An additional concern in adherence to a small number of traits relates to the validity of the experimental assays. When the goal is to assess a particular, commonly assessed trait, researchers tend to choose an assay that is used previously on another species. However, the behavioral outcomes may not reflect the intended traits. The standard experimental paradigms such as open field (Walsh and Cummins, 1976), or novel object (e.g., Kurvers et al., 2009) may yield variables reflecting several traits, and different paradigms targeted to measure the same trait may actually measure different traits (Carter et al., 2013). For example, Carter et al. (2012) showed that two commonly used assays to target boldness, the predator-model and novel-food assay, did not result in similar responses in baboons. Instead, responses in one context agreed with the concept of boldness, while responses in the other reflected anxiety. Similarly, Beckmann and Biro (2013) showed that in two species of damselfish (Pomacentrus wardi and P. amboinensis), latency to emerge from a shelter in a novel environment does not correlate with the emergence behavior in a home tank. When the study is designed to target only one trait with one assay, the confounding effects of other traits are missed, along with the assessment of assay's validity (Burns, 2008).

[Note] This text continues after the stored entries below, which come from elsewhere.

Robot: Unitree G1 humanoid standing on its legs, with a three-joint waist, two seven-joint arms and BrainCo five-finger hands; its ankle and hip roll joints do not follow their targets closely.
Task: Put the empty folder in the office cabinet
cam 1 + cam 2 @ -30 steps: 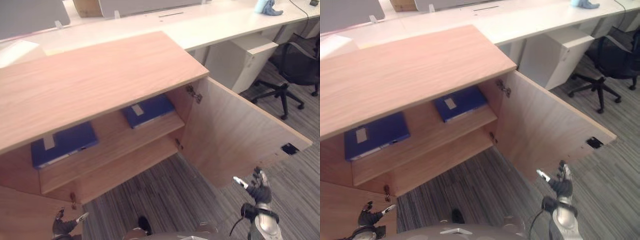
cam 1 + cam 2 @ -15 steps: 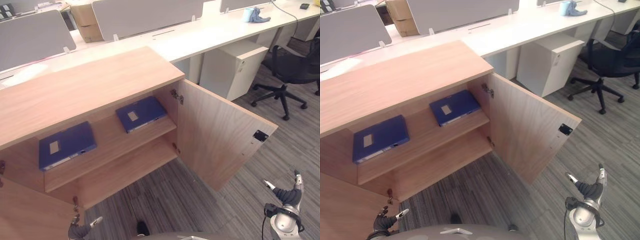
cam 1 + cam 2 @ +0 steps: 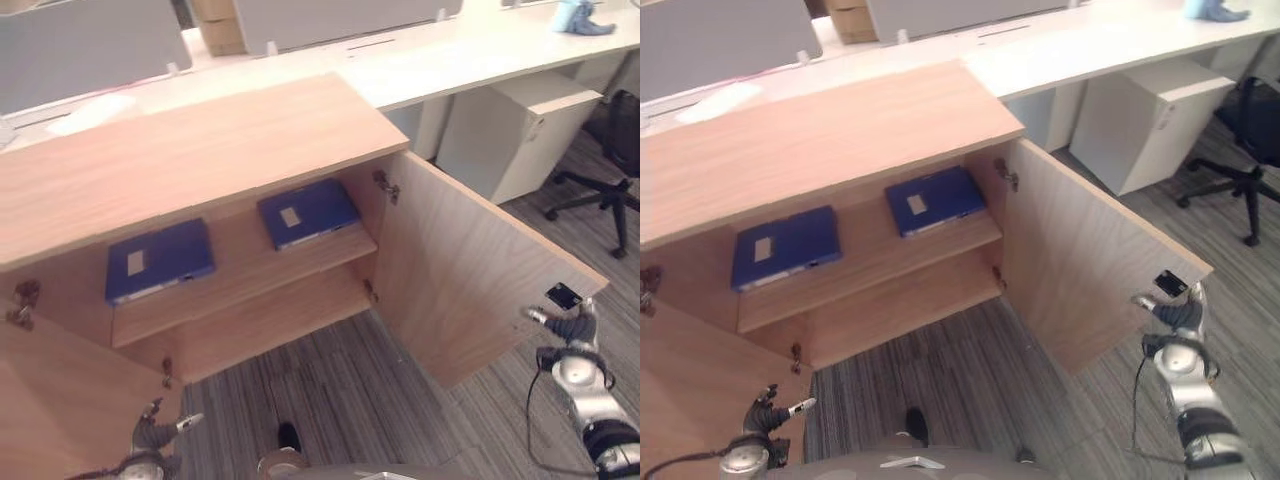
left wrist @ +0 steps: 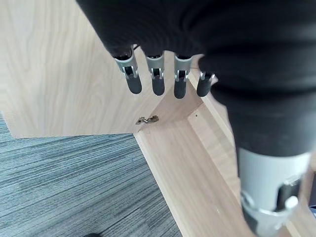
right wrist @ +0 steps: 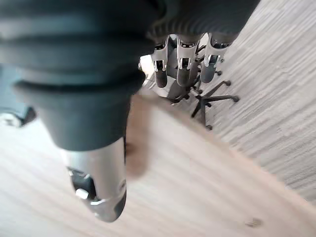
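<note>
The wooden office cabinet (image 3: 200, 150) stands with both doors swung open. Two blue folders lie flat on its upper shelf, one at the left (image 3: 160, 262) and one at the right (image 3: 307, 212). The lower shelf (image 3: 270, 325) is bare. My right hand (image 3: 572, 327) is open and holds nothing, close to the outer edge of the right door (image 3: 480, 270); in the right wrist view its fingers (image 5: 180, 69) hang relaxed over the door panel. My left hand (image 3: 152, 436) is open and empty, low beside the left door (image 3: 60, 400); its fingers (image 4: 153, 84) point at the door hinge (image 4: 148, 119).
Behind the cabinet runs a long white desk (image 3: 470, 50) with grey partitions. A white drawer unit (image 3: 520, 130) and a black office chair (image 3: 625, 150) stand to the right on the striped carpet (image 3: 320, 400). A cardboard box (image 3: 222, 20) sits at the back.
The camera has shifted. My right hand has risen from below the right door up to its outer edge. The folders lie where they were, and the left hand stays low.
</note>
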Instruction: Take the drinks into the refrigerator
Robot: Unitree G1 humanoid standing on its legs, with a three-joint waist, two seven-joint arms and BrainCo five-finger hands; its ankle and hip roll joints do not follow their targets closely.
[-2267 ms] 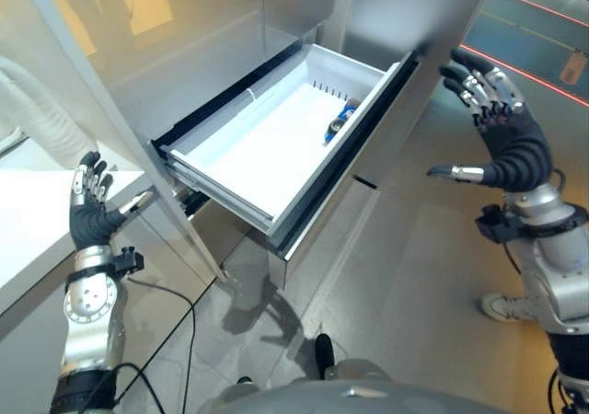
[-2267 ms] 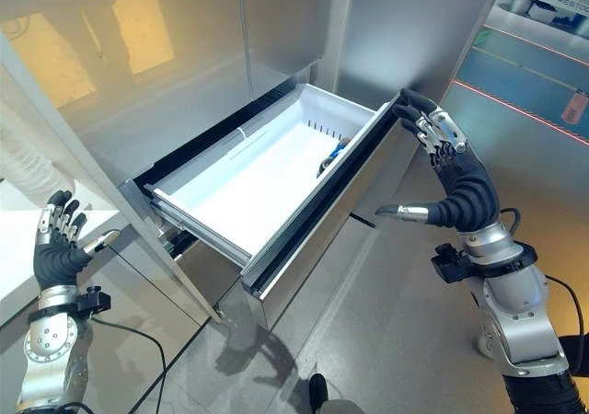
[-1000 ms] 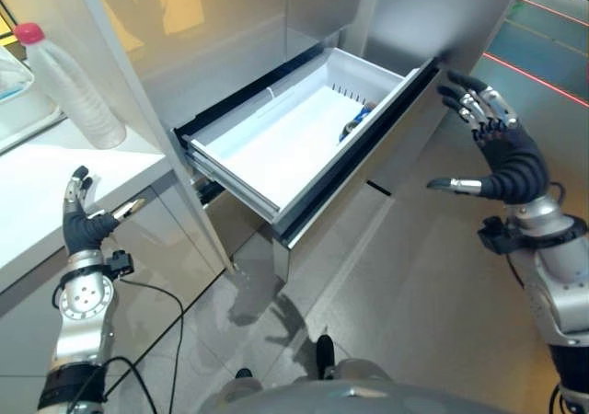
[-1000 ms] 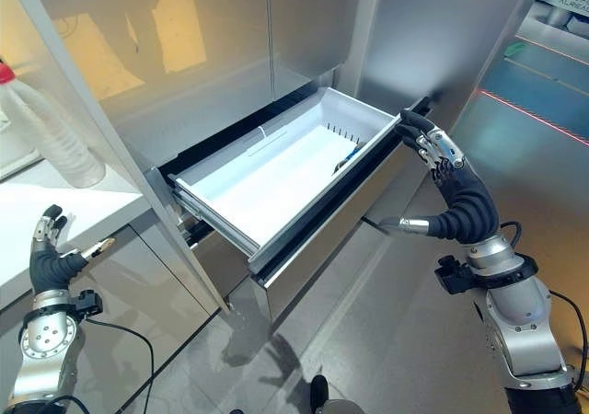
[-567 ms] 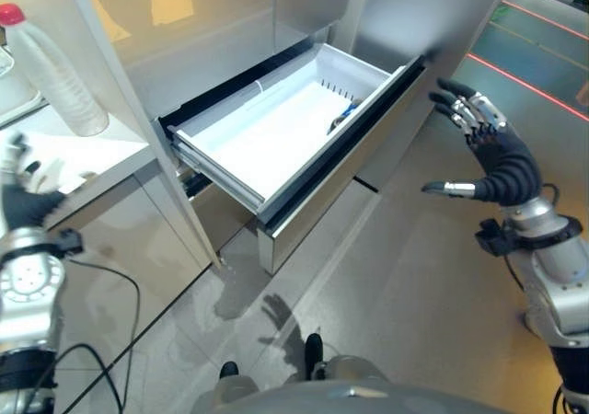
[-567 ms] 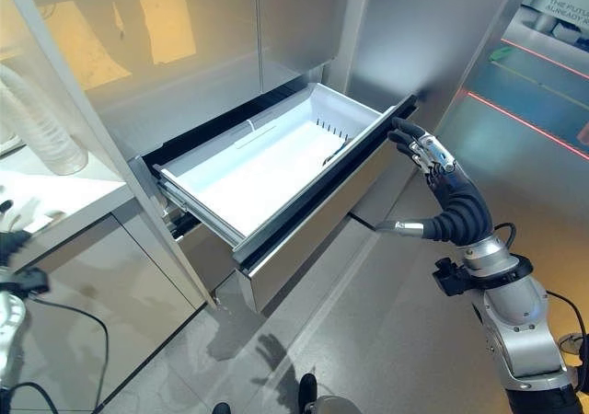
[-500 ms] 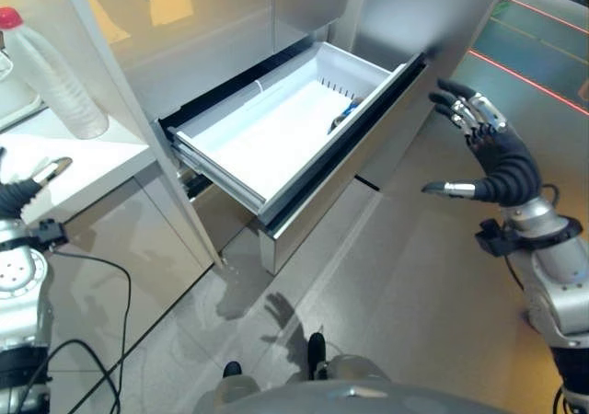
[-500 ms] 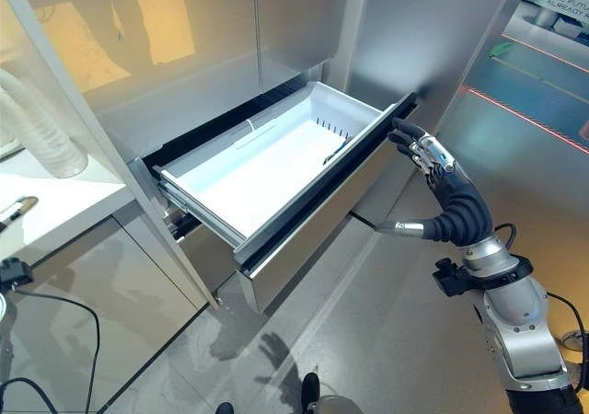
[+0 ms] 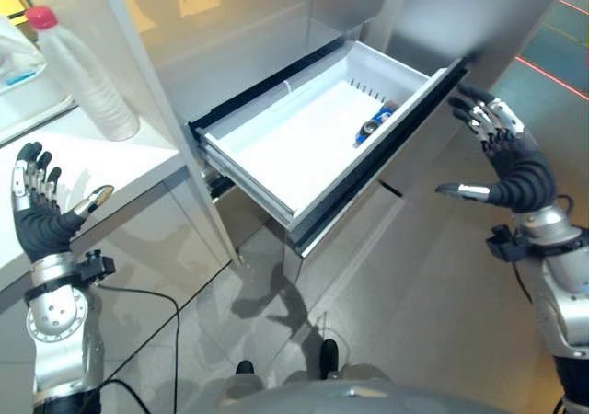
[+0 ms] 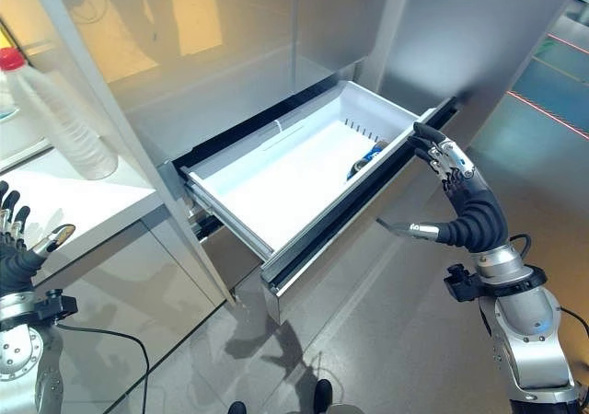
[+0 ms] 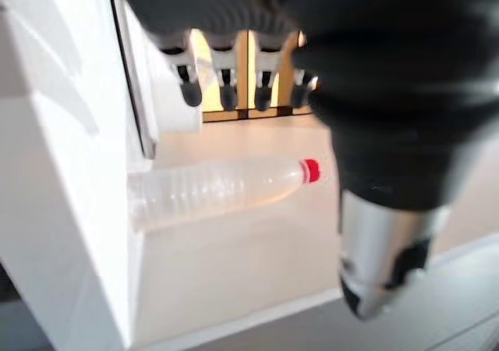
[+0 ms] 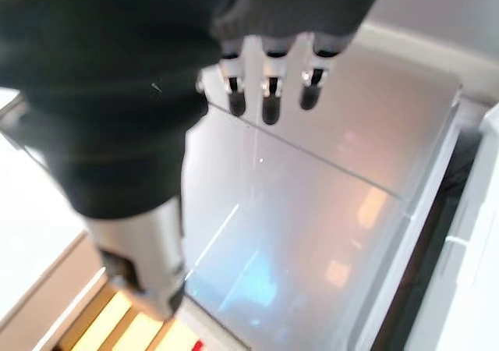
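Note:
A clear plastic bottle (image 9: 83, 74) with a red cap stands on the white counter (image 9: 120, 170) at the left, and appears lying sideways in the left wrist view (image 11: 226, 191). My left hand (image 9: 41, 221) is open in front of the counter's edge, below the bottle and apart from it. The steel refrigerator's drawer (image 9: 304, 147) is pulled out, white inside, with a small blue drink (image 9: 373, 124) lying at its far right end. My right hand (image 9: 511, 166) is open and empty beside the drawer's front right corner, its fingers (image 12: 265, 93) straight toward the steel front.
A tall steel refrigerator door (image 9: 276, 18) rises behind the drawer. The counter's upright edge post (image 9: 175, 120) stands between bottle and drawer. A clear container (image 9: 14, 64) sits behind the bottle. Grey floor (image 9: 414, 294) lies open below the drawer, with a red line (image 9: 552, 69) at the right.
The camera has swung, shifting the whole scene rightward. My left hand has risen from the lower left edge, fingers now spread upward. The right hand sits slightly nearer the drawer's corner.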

In contrast, an initial goal to capture a broad range of traits with multiple assays increases the certainty of using appropriate assays and the awareness of what is being measured.

Support for broadening the scope beyond the five traits

Research on consistent individual differences in maternal behavior supports the benefits of assessing traits beyond the common ones. Females of many species exhibit consistent differences in their maternal behavior [e.g., laboratory rodents (Mus musculus, Rattus rattus): Francis et al., 2000; guinea pigs (Cavia aperea): Albers et al., 1999; rhesus macaques: (Macaca mulatta) Maestripieri, 2001; chimpanzees (Pan troglodytes): de Lathouwers and van Elsacker, 2004]. Differences in such “maternal styles” have significant consequences on the offspring development and later adult behavior. For example, high levels of grooming by a rodent mother increases male offspring's exploratory behavior and cognitive capacities (Curley and Branchi, 2013), and a rejective mothering style leads to earlier offspring independence in Japanese macaques (Macaca fuscata; Bardi and Huffman, 2002), possibly increasing offspring mortality (Fairbanks, 1996). The connection between maternal behavior and (other) personality traits has long been hypothesized (e.g., Fairbanks, 2005; Réale et al., 2007; Maestripieri, 2011) but rarely studied in non-humans [but see cichlids (Cichlasoma nigrofasciatum): Budaev et al., 1999; rhesus macaques: Maestripieri, 1993]. Consistent differences in maternal styles could be considered in relation to social behavior toward adult conspecifics, as well as e.g., general activity, reactivity, and aggression to understand whether and how parental behavior is dependent on other aspects of personality and how this varies across taxa.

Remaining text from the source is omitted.